Dwie sieroty/Tom IV/XXXII

<<< Dane tekstu >>>
Autor Xavier de Montépin
Tytuł Dwie sieroty
Podtytuł Dorożka № 13
Wydawca J. Terpiński
Data wyd. 1899-1900
Druk J. Terpiński
Miejsce wyd. Warszawa
Tłumacz anonimowy
Tytuł orygin. Le Fiacre Nº 13
Źródło Skany na Commons
Inne Cały tekst
Pobierz jako: EPUB  • PDF  • MOBI 
Indeks stron


XXXII.

Przytłumiony turkot powozu jadącego po błotnistej drodze dobiegł uszów Théfera.
— Otóż są nakoniec, wyszepnął i wydobywszy z kieszeni maskę czarną atłasową, włożył ją na twarz.

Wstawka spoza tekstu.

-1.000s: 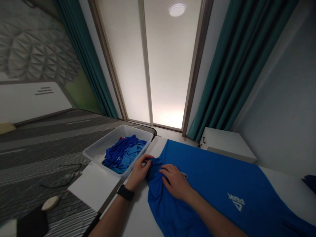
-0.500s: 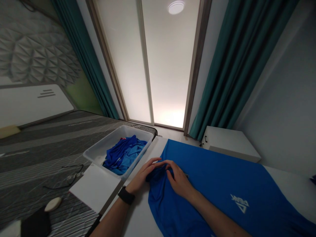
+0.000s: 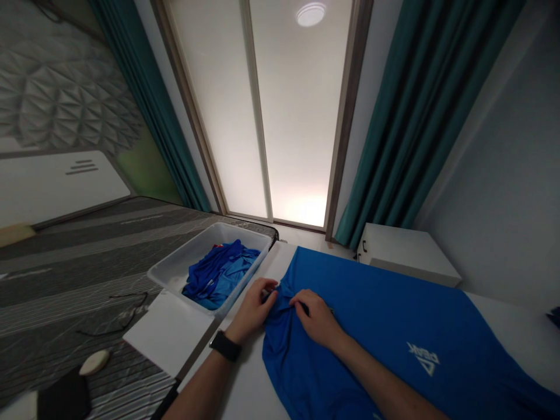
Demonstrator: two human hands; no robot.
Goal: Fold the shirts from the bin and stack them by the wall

Kilka minut upłynęło zanim zobaczył wynurzającą się z ciemności czarną, jakąś masę, która posuwając się zwolna, przystanęła przed nim nareszcie.
Była to dorożka Numer 13.
Agent zbliżył się do niej.
— No, i cóż? zapytał Dubiefa.
— Mamy ją... odrzekł złoczyńca. Ale było niemało kłopotu. Skoro panienka spostrzegła że popadła w zasadzkę, zaczęła się rzucać i krzyczeć jak opętana.
Otworzyły się drzwiczki.
Terremonde wysiadł mówiąc do Berty:
— Niech pani wysiada, jesteśmy na miejscu.

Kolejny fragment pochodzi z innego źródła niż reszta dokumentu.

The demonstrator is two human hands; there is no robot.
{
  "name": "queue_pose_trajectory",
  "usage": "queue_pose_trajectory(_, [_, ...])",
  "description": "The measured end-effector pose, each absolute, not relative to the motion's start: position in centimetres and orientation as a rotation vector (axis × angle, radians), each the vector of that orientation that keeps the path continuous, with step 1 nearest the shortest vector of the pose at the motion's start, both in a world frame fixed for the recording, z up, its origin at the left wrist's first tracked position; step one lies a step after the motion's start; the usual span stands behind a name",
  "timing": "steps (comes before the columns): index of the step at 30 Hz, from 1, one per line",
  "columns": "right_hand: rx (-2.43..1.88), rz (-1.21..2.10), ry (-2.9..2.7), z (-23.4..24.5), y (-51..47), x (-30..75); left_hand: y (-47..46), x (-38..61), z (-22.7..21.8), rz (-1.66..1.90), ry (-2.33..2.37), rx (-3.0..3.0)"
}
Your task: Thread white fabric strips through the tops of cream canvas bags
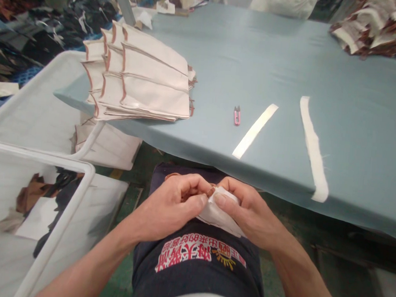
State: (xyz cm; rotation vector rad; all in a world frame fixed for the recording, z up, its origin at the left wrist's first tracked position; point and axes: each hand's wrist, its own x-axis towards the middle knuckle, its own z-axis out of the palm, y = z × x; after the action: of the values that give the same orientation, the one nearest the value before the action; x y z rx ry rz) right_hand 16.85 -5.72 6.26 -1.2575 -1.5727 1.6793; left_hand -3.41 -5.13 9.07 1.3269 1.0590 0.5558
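Observation:
Both my hands work over my lap on a small white fabric piece (218, 213) with a brown edge. My left hand (172, 203) is closed, pinching the piece's top edge with thumb and fingers. My right hand (248, 211) is closed around the same piece from the right, thumb pressed on the white cloth. The piece rests against my dark apron (196, 266), which carries red printed characters. How much of the piece is folded inside my fingers stays hidden.
A blue-grey cloth-covered table (325, 71) stands ahead. It bears a fanned stack of cream fabric pieces (145, 79), pink thread snips (237, 115), two white strips (255, 130) (313, 147) and patterned bundles (379, 27). White bins (34, 110) stand at my left.

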Motion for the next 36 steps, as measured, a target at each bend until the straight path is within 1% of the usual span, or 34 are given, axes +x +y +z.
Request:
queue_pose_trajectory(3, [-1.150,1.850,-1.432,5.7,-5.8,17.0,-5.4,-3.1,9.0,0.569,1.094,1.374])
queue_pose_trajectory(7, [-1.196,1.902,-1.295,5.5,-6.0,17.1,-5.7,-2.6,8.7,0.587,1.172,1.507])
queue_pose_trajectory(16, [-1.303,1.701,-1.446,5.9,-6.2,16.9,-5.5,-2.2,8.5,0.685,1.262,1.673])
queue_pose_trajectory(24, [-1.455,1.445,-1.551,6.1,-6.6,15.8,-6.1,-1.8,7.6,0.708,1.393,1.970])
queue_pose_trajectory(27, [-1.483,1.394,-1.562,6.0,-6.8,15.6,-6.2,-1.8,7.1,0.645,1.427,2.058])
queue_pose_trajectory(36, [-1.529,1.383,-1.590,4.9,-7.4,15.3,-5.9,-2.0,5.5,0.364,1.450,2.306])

Dziewczyna usłuchała rozkazu drżąc cała. Jej oczy nawykłe już do ciemności, dojrzały zamaskowanego człowieka stojącego przy powozie.
Przestrach jej się powiększył.
— Pamiętaj pani, rzekł Terremonde, ani jednego krzyku, ani najmniejszego oporu, albo... Tu nieskończywszy błysnął ostrzem noża przed jej oczyma.

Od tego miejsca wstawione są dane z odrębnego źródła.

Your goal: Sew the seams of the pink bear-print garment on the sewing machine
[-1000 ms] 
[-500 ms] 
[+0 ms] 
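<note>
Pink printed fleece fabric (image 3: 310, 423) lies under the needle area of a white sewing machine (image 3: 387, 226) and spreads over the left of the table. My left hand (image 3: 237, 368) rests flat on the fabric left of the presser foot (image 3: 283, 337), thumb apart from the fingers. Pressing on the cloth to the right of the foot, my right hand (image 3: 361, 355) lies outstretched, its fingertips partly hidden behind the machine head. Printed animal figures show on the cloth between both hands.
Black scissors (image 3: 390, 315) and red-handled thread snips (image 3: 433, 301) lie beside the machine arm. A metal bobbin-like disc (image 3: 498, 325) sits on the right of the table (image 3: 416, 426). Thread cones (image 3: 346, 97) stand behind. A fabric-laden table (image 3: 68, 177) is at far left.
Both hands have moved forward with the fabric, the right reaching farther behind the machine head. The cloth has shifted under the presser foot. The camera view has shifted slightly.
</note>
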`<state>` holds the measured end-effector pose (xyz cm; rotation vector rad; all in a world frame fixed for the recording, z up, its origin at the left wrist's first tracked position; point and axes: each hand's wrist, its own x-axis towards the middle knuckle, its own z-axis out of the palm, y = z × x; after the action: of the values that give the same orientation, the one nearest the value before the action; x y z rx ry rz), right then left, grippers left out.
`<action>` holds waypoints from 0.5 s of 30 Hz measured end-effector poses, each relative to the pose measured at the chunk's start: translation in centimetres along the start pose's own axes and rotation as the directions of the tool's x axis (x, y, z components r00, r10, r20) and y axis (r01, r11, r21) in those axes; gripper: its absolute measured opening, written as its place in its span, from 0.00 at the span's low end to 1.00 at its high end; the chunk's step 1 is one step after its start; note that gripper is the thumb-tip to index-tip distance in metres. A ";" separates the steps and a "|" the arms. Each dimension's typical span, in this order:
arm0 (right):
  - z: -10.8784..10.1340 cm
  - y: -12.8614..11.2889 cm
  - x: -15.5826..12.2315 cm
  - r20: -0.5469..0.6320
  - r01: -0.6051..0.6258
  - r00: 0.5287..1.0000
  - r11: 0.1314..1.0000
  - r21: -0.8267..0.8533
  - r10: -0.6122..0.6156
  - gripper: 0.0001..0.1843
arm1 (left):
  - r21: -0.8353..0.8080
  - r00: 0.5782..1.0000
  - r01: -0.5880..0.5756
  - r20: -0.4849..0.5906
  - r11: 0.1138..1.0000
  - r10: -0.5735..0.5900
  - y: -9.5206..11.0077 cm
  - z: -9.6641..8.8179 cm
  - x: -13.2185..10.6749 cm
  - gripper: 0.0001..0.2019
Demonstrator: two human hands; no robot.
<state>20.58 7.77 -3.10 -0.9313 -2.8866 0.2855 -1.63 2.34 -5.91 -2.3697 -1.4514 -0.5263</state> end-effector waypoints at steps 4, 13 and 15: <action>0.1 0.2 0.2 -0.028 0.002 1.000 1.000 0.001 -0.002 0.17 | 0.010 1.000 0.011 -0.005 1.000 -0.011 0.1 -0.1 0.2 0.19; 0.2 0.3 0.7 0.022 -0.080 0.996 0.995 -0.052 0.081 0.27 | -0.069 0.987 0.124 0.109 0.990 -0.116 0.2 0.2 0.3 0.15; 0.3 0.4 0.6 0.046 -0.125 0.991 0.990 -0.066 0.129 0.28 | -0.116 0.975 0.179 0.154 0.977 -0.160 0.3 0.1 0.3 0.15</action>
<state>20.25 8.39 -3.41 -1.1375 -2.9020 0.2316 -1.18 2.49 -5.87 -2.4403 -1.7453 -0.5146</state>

— Będę spokojna... szepnęło dziewczę.
— Idź pani za tym panem, dodał wskazując na Théfera, który wszedł w ogród. Berta szła za nim.
Terremonde i Dubief przywiązawszy lejce u furtki w murze, poszli za niemi.
Jerzy de la Tour-Vandien posłyszawszy kroki idących, poskoczył żywo po za stos drzewa, chcąc ukryć się w cieniu. Konwulsyjne dreszcze wstrząsały nim całym.
Ów nędznik nie myślał cofnąć się wobec tak straszliwej zbrodni, ale się lękał.
Otworzono drzwi od pokoju i ukazała się ofiara z trzema swojemi strażnikami.
— Zapal świecę! rzekł Théfer do Terremonda, i zaprowadź tę panią na pierwsze piętro.
Berta milcząca, nie myślała o stawieniu bezużytecznego oporu. Zdawało się jej że śni. Czuła się całkiem obezwładnioną, a wznosząc myśl do Boga, patrzyła na otaczających, nie widząc ich prawie.
Terremonde wykonał rożkaz swojego zwierzchnika.
— Chodź pani, rzekł do uwięzionej, a pamiętaj sprawiać się cicho.
Biedne dziewczę poszło za nim bez oporu.
— Przeprowadził ją przez drugi pokój, potem na wschody i wprowadził do dość obszernej izby, gdzie postawił świecę na stole.
— Widzisz pani, rzekł, iż w oknach są kraty żelazne, napróżno byś więc uciec usiłowała. Okiennice pozamykane otwierać ich nie radzę. Niema tu nic do widzenia a mogłoby to przynieść szkodliwe dla pani następstwa.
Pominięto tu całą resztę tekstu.